= Problem to work on =
Transcribe, exactly and in full, every record shown below, while omitting its images.

[Items from a data source]
++++++++

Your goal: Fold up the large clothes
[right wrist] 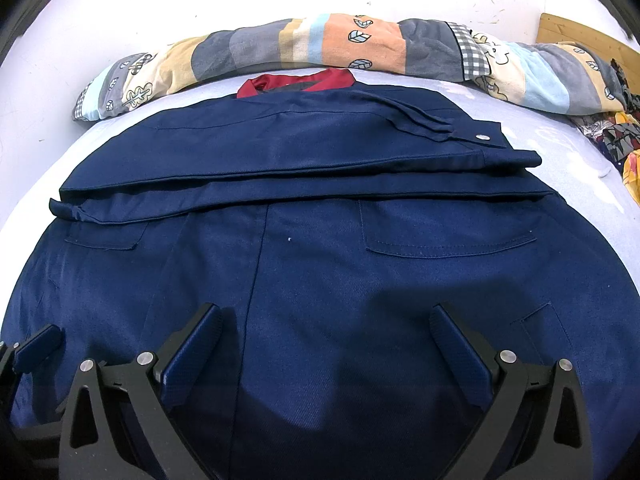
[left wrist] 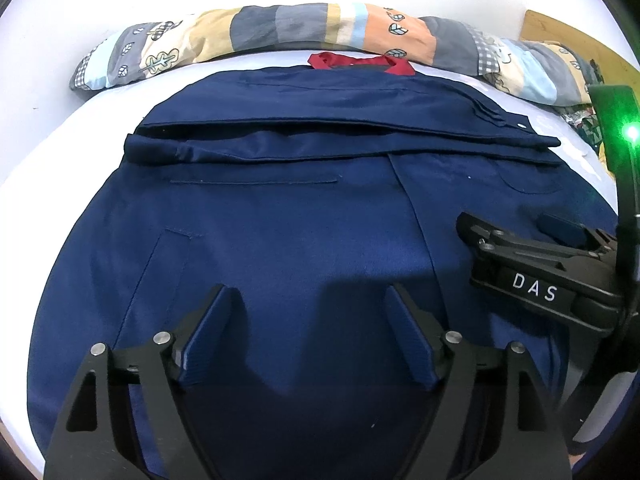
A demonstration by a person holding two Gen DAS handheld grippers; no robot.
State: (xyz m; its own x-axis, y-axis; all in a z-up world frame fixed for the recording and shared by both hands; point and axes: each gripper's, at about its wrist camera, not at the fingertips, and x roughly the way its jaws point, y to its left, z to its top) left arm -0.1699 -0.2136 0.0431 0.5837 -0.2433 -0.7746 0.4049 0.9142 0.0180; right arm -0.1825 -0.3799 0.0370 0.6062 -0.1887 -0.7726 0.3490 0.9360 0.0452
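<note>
A big dark blue jacket (left wrist: 280,208) lies flat on a bed with a pale sheet (left wrist: 48,128). It fills most of both views. Its two sleeves are folded across the upper part of the jacket, one on top of the other, making long bands from side to side. A small silver snap (right wrist: 482,136) shines on the cuff of the top sleeve. A red collar (left wrist: 360,62) peeks out at the far edge of the jacket.

Behind the jacket, a long rolled blanket (left wrist: 280,30) with grey, orange, yellow and light blue patches lies along the white wall. A bit of brown wooden board (left wrist: 568,36) shows in the far right corner.

The left gripper (left wrist: 310,336) hangs over the near part of the jacket. Its fingers are spread apart and hold nothing; only blue cloth shows between them.

The right gripper (right wrist: 326,354) is just beside it, also over the near part of the jacket. Its fingers are spread very wide and hold nothing. In the left wrist view it shows at the right side, with a green light (left wrist: 632,133) glowing on it.
</note>
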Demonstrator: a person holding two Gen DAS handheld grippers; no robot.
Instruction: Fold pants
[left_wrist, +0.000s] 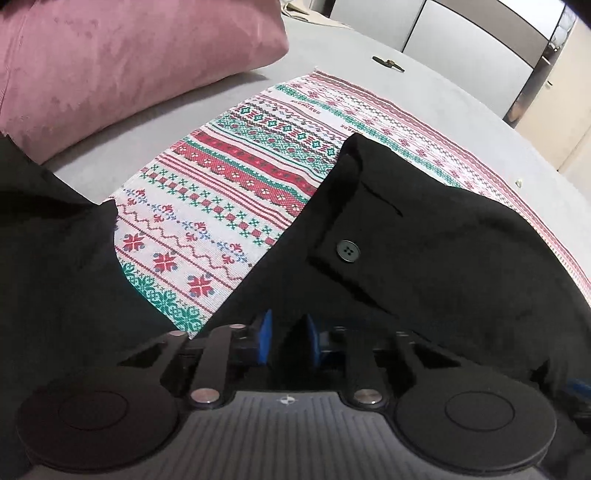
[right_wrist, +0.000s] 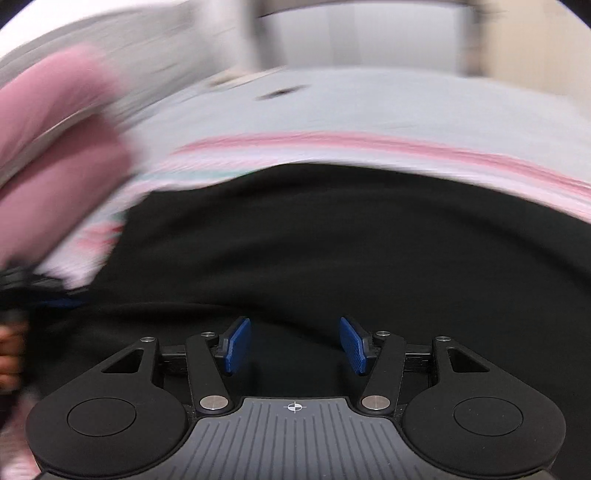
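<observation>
- Lying on a patterned cloth (left_wrist: 236, 192), the black pants (left_wrist: 424, 236) spread right up to both claws.
- Left claw (left_wrist: 288, 341): blue pads close together, dark fabric pinched between them.
- Right claw (right_wrist: 294, 345): pads wide apart, low over the pants, view blurred.
- Button (left_wrist: 348, 251) on a pocket flap; pink pillow (left_wrist: 129, 62) on the grey bed (left_wrist: 369, 70).

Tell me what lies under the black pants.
The pants lie on a patterned cloth of red, green and white bands, spread over a grey bed. The cloth shows beyond and between the dark fabric; what sits directly beneath the pants is covered.
</observation>
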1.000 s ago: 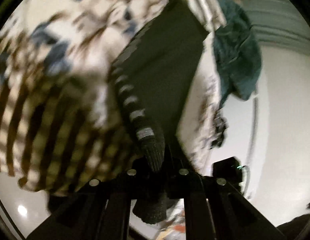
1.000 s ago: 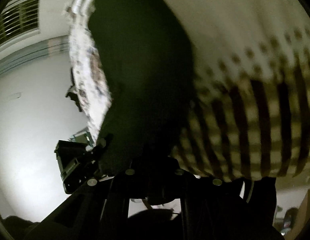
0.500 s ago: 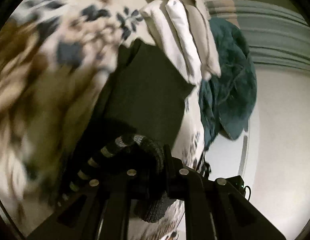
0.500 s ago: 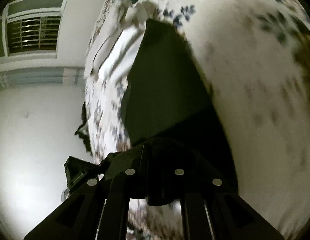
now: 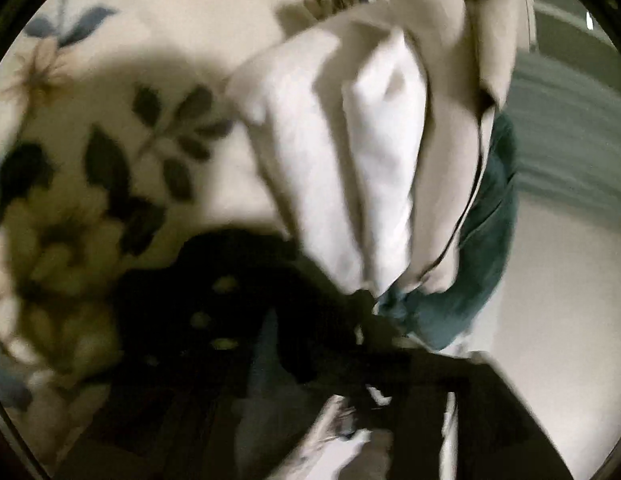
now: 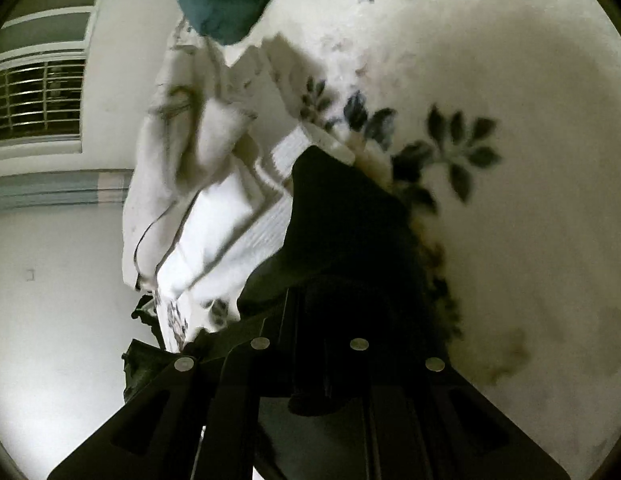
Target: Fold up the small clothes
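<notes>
Bed cover [image 6: 530, 128]: pale floral spread, fills most of both views; everything lies on it.
Stack of pale folded laundry [image 5: 370, 152]: just beyond the dark piece, touching or nearly touching its far edge.
Teal cloth [image 5: 482, 264]: behind the stack, at the bed's edge.
Dark garment [image 6: 350, 224]: lies flat, runs straight ahead from the right gripper [image 6: 310, 364], long axis along that gripper's fingers, far corner pointing at the stack.
Right gripper state: pressed together on the garment's near edge, cloth bunched between the fingers.
Left gripper [image 5: 310, 360]: blurred, dark; cannot tell its state.
Nearer hand: right, by my judgement; the fold turns on that near edge.
</notes>
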`<state>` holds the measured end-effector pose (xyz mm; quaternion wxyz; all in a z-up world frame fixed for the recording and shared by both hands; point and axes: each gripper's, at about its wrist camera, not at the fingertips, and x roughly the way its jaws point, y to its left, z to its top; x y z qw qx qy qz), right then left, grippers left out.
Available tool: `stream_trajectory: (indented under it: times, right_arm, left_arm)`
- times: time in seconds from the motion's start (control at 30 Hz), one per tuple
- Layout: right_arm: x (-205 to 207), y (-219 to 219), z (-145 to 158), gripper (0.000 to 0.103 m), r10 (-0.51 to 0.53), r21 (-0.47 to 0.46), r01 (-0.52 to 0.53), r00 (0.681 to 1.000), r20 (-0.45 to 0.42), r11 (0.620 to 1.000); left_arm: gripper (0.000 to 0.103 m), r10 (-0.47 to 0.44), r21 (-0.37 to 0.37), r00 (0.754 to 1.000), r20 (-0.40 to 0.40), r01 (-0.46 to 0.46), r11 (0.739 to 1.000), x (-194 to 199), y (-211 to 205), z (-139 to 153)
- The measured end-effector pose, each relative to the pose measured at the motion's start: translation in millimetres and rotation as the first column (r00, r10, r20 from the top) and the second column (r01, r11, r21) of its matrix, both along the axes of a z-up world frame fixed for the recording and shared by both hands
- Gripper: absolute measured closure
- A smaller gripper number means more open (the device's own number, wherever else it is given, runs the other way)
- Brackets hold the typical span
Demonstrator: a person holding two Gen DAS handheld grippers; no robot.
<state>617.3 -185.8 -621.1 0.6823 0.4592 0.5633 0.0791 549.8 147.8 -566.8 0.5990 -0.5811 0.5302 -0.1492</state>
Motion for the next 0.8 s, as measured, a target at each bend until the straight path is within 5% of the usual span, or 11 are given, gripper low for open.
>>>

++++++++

= The completed task =
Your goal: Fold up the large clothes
[right wrist] 
[left wrist] 
A demonstration by a person holding two Gen DAS handheld grippers; no robot.
State: (xyz m; its own x-axis, y-axis; all in a z-up world frame fixed for the recording and shared by both hands; point and axes: each gripper's, at about its wrist camera, not at the fingertips, and x roughly the way its jaws point, y to its left, z to its top) left arm -0.1699 -0.2136 0.0431 0.5837 -0.2433 -0.7746 0.4049 0.9142 0.0180; right arm -0.1825 -0.3799 0.0370 0.6062 -0.1887 -0.7726 0.3490 0.9360 0.0452
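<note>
A big dark blue jacket (left wrist: 280,208) lies flat on a bed with a pale sheet (left wrist: 48,128). It fills most of both views. Its two sleeves are folded across the upper part of the jacket, one on top of the other, making long bands from side to side. A small silver snap (right wrist: 482,136) shines on the cuff of the top sleeve. A red collar (left wrist: 360,62) peeks out at the far edge of the jacket.

Behind the jacket, a long rolled blanket (left wrist: 280,30) with grey, orange, yellow and light blue patches lies along the white wall. A bit of brown wooden board (left wrist: 568,36) shows in the far right corner.

The left gripper (left wrist: 310,336) hangs over the near part of the jacket. Its fingers are spread apart and hold nothing; only blue cloth shows between them.

The right gripper (right wrist: 326,354) is just beside it, also over the near part of the jacket. Its fingers are spread very wide and hold nothing. In the left wrist view it shows at the right side, with a green light (left wrist: 632,133) glowing on it.
</note>
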Demonstrator: a person holding two Gen DAS handheld grippers; no robot.
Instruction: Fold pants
[left_wrist, +0.000s] 
[right_wrist, +0.000s] 
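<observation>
- Lying on a patterned cloth (left_wrist: 236, 192), the black pants (left_wrist: 424, 236) spread right up to both claws.
- Left claw (left_wrist: 288, 341): blue pads close together, dark fabric pinched between them.
- Right claw (right_wrist: 294, 345): pads wide apart, low over the pants, view blurred.
- Button (left_wrist: 348, 251) on a pocket flap; pink pillow (left_wrist: 129, 62) on the grey bed (left_wrist: 369, 70).

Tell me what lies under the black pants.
The pants lie on a patterned cloth of red, green and white bands, spread over a grey bed. The cloth shows beyond and between the dark fabric; what sits directly beneath the pants is covered.
</observation>
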1.000 s ago: 
1.000 s ago: 
0.500 s ago: 
0.500 s ago: 
now: 
now: 
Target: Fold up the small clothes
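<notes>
Bed cover [image 6: 530, 128]: pale floral spread, fills most of both views; everything lies on it.
Stack of pale folded laundry [image 5: 370, 152]: just beyond the dark piece, touching or nearly touching its far edge.
Teal cloth [image 5: 482, 264]: behind the stack, at the bed's edge.
Dark garment [image 6: 350, 224]: lies flat, runs straight ahead from the right gripper [image 6: 310, 364], long axis along that gripper's fingers, far corner pointing at the stack.
Right gripper state: pressed together on the garment's near edge, cloth bunched between the fingers.
Left gripper [image 5: 310, 360]: blurred, dark; cannot tell its state.
Nearer hand: right, by my judgement; the fold turns on that near edge.
</notes>
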`<state>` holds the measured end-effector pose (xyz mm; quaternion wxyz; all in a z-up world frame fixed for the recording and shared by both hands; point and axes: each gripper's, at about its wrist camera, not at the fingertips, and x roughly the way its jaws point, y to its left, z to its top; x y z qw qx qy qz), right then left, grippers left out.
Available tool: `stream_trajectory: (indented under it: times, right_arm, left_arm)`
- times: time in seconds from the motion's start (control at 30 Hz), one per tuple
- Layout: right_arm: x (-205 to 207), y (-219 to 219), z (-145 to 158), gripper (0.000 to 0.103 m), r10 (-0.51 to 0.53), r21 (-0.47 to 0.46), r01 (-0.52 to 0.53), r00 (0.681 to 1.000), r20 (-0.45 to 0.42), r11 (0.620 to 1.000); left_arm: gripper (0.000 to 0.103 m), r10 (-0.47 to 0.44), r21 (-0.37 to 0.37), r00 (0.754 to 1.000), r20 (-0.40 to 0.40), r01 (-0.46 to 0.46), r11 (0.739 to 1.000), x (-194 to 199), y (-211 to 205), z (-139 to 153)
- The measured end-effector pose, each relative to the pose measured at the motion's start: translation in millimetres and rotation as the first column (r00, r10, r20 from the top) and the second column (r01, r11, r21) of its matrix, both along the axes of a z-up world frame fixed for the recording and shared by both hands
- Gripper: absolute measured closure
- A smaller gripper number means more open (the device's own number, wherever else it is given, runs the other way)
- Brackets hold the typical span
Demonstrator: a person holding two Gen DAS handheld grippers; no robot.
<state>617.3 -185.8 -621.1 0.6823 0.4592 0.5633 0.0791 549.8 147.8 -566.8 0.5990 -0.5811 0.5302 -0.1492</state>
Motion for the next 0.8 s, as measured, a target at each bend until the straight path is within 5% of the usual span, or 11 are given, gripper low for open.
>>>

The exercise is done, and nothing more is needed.